PROBLEM TO SOLVE
Below is a listing; copy all of it exactly.
*** Opening of PROVIDED DATA ***
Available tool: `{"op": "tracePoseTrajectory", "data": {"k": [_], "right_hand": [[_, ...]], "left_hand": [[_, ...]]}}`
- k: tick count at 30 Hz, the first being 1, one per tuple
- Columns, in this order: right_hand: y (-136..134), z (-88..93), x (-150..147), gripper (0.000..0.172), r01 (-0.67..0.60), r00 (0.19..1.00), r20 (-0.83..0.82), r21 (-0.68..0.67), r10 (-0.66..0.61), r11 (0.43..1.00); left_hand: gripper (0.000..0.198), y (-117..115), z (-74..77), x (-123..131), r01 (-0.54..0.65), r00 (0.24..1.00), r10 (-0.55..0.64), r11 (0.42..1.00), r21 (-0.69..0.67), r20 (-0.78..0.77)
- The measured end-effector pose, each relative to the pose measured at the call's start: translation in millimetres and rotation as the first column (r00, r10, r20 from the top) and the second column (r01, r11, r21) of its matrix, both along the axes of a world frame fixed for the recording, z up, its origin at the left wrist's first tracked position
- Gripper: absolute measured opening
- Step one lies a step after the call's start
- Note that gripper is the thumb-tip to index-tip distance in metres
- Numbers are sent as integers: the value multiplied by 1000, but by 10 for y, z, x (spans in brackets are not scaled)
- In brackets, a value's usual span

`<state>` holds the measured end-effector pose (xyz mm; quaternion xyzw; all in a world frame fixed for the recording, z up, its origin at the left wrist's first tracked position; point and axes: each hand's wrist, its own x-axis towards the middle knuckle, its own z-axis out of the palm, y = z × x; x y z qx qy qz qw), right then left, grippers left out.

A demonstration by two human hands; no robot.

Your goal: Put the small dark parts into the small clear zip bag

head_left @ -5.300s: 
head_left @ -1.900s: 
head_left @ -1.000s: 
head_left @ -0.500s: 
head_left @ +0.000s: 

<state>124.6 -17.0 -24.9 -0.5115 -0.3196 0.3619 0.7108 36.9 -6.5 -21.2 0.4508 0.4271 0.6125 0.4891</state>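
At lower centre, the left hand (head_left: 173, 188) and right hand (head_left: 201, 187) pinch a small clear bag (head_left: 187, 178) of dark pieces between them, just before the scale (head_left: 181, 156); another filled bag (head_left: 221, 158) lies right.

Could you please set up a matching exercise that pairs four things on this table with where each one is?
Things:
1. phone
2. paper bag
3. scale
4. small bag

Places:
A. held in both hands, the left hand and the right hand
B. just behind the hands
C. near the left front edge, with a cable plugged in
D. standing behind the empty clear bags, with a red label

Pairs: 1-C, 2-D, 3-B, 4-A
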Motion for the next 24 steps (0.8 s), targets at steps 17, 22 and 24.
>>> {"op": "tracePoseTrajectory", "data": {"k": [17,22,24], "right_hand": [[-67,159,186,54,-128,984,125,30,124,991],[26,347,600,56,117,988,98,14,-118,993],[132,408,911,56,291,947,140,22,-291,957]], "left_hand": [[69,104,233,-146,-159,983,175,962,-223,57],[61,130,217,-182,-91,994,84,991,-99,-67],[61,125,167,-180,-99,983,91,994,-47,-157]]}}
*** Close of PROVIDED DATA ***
ANSWER FOR THE TASK
Available tool: `{"op": "tracePoseTrajectory", "data": {"k": [_], "right_hand": [[_, ...]], "left_hand": [[_, ...]]}}`
- k: tick count at 30 Hz, the first being 1, one per tuple
- Columns, in this order: right_hand: y (-136..134), z (-88..93), x (-150..147), gripper (0.000..0.172), r01 (-0.67..0.60), r00 (0.19..1.00), r20 (-0.83..0.82), r21 (-0.68..0.67), r10 (-0.66..0.61), r11 (0.43..1.00); left_hand: gripper (0.000..0.198), y (-117..115), z (-74..77), x (-123..131), r01 (-0.54..0.65), r00 (0.24..1.00), r10 (-0.55..0.64), r11 (0.42..1.00), r21 (-0.69..0.67), r20 (-0.78..0.77)
- The measured end-effector pose, each relative to the pose measured at the call's start: translation in millimetres and rotation as the first column (r00, r10, r20 from the top) and the second column (r01, r11, r21) of its matrix, both along the axes of a world frame fixed for the recording, z up, its origin at the left wrist's first tracked position
- Gripper: absolute measured opening
- Step one lies a step after the call's start
- Note that gripper is the thumb-tip to index-tip distance in metres
- Numbers are sent as integers: the value multiplied by 1000, but by 10 for y, z, x (spans in brackets are not scaled)
- In brackets, a value's usual span

`<state>` holds the measured end-effector pose (xyz mm; quaternion xyzw; all in a world frame fixed for the recording, z up, its origin at the left wrist's first tracked position; point and axes: each hand's wrist, its own x-axis towards the middle knuckle, its own z-axis out of the palm, y = z × x; x y z qx qy qz qw), right then left, grippers left out.

A demonstration by two human hands; no robot.

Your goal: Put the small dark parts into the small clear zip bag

head_left @ -5.300s: 
head_left @ -1.900s: 
head_left @ -1.000s: 
head_left @ -0.500s: 
head_left @ +0.000s: 

<state>124.6 -17.0 -24.9 -0.5115 -0.3196 0.3619 0.7108 36.9 -6.5 -21.2 0.4508 0.4271 0.6125 0.4891</state>
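At lower centre, the left hand (head_left: 173, 188) and right hand (head_left: 201, 187) pinch a small clear bag (head_left: 187, 178) of dark pieces between them, just before the scale (head_left: 181, 156); another filled bag (head_left: 221, 158) lies right.

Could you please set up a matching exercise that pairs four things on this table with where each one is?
Things:
1. phone
2. paper bag
3. scale
4. small bag

Places:
A. held in both hands, the left hand and the right hand
B. just behind the hands
C. near the left front edge, with a cable plugged in
D. standing behind the empty clear bags, with a red label

Pairs: 1-C, 2-D, 3-B, 4-A
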Motion for the next 24 steps (0.8 s), targets at steps 17, 22 and 24.
>>> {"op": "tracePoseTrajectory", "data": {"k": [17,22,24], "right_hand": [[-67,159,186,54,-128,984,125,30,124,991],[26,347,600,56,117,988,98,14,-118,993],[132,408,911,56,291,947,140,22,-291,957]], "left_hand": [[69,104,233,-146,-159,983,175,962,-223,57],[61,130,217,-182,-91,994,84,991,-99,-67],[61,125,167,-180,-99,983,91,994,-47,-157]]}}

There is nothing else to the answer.